Perhaps because Peru is so far removed from the interests of the nations wielding the swords of economic power in the world, the nation was left to face this war alone. I have refrained from mentioning drug trafficking because, at least initially, Peruvian subversive activity was not related to the drug traffic. Later, for reasons of mutual interest, a close connection developed; today, subversion relies on the marketing of cocaine—narco-terrorism. The two have become the common enemy.
The same remoteness of interests and a notable international campaign of misinformation have generated foreign support for the Shining Path and the MRTA. This campaign has been directed by obscure Peruvian political personalities who, in turn, have connections with important organizations linked, in many cases, to human rights. Some naive people, acting in good faith, were hoodwinked by these agents; European news agencies predicted a Peruvian apocalypse, which has not happened.

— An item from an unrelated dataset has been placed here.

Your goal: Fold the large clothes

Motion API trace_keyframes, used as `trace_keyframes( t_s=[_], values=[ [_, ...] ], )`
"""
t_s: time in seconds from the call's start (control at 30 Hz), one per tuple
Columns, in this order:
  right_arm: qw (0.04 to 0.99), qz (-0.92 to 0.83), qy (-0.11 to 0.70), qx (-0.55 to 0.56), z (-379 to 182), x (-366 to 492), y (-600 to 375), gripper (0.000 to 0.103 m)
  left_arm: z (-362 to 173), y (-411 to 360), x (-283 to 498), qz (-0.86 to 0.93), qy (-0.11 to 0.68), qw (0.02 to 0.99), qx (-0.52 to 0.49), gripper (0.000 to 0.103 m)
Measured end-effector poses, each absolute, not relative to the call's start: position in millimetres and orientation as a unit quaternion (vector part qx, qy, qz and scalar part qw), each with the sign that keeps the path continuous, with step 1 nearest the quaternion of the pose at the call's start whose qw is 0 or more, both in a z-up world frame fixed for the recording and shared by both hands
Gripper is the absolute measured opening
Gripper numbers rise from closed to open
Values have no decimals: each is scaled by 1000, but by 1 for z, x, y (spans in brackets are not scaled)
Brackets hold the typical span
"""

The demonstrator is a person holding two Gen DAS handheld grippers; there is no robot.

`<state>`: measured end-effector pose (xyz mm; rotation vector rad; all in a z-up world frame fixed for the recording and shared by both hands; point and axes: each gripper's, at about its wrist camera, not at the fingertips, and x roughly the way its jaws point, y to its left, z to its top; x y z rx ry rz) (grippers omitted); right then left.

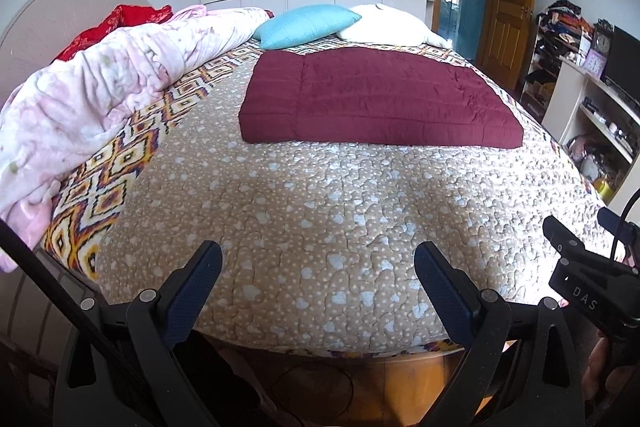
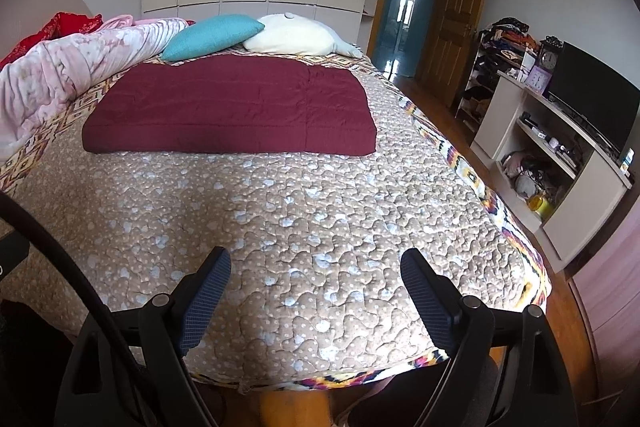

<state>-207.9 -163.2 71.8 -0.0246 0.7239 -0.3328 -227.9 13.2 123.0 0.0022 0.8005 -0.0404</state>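
Both grippers hang empty over the foot of the bed, with the folded maroon garment well beyond them.

From my feed, the left gripper has its jaws spread wide with nothing between them, and the right gripper is the same, fingers apart over the spotted tan quilt. The one maroon garment lies flat as a folded rectangle in the middle of the bed, well apart from both grippers and nearer the headboard end. Behind it I count two pillows: one teal pillow and one cream pillow (they touch). One pink floral duvet is bunched along the left edge.
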Motion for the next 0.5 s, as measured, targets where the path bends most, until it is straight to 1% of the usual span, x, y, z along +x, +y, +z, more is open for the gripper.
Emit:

In a world concerned with the end of the Cold War, it seems fitting to give at least fleeting reference to the way in which a small, ancient country, birthplace of thousand-year old cultures and the Inca Empire, continues to wage an internal war in which the navy is playing a vital role.
Abbe Sieyes once said that a nation consists of its land and its dead. In memory of them and of all those who previously forged what is now the Peruvian Navy, the fight is continuing on the military front, side by side with the Peruvian people and their government.
Admiral Casaretto Alvarado is the Director of Navy Education. A surface officer, he has served extensively at sea and commanded the destroyer Rodriguez.